Low-Volatility: Der Grundgedanke hinter Low-Volatility-Strategien besteht darin, Wertpapiere mit unterdurchschnittlichen Wertschwankungen zu erwerben. Diese sollen in schwierigen Phasen weniger an Wert verlieren. Im Gegenzug wird in Kauf genommen, dass die Zuwächse in Aufwärtstrends niedriger als im Marktdurchschnitt ausfallen. Dieser Ansatz spielt insbesondere bei der Risikosteuerung von Gesamtportfolios eine bedeutende Rolle. Auch für Börsenneulinge und konservative Anleger ist es eine Überlegung wert. Gleichzeitig muss bedacht werden, dass auch Low-Volatility-Strategien während der Corona-Pandemie empfindliche Verluste hinnehmen mussten.

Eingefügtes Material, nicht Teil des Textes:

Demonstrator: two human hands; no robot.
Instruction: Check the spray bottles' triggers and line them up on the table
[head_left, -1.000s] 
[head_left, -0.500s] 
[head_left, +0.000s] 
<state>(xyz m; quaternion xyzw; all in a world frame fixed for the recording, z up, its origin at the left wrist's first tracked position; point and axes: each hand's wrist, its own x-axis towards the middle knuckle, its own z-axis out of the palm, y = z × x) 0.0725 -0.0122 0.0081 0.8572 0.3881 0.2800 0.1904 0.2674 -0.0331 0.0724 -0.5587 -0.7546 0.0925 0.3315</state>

Zusätzliche Faktoren bei der Auswahl einer Anlagestrategie
Nicht nur die Investmentansätze an sich, sondern auch die individuellen Rahmenbedingungen der Sparer müssen beachtet werden, wenn es zur Auswahl einer Anlagestrategie kommt. In diesem Zusammenhang sind besonders die untenstehenden Aspekte von Relevanz.
Risikobewusstsein: Im Vorfeld einer Investition zu wissen, wie risikofreudig oder risikoavers man ist, kann enorm wichtig werden. Gerade dann, wenn sich eine Anlage anders entwickelt als erwartet, kommt es darauf an, die Nerven zu behalten und keine unüberlegten Entscheidungen zu treffen. Das persönliche Risikobewusstsein lässt sich beispielsweise anhand von standardisierten Fragenkatalogen einschätzen, wie sie regelmäßig auch von Anlageberatern genutzt werden.
Zieldefinition: Ein regelbasiertes Vorgehen bei der Geldanlage ist gut, gleichzeitig sollte aber auch klar sein, was man mit den Investments erreichen möchte. Sollen die Kapitalerträge vielleicht für die Altersvorsorge oder die Ausbildung der Kinder herangezogen werden? Nur wenn das Ziel feststeht, kann auch die Strategie danach ausgerichtet beziehungsweise gegebenenfalls dahingehend geändert werden.
Finanzielle Situation: Abschließend wohl eine der wichtigsten Fragen überhaupt. Kann man es sich leisten, Geld anzulegen oder stehen unmittelbare finanzielle Verpflichtungen dem entgegen? Bevor investiert und in diesem Kontext eine Strategie gewählt wird, müssen zuerst bestehende Schulden getilgt werden. Grundsätzlich sollte immer nur der finanzielle Überschuss angelegt werden.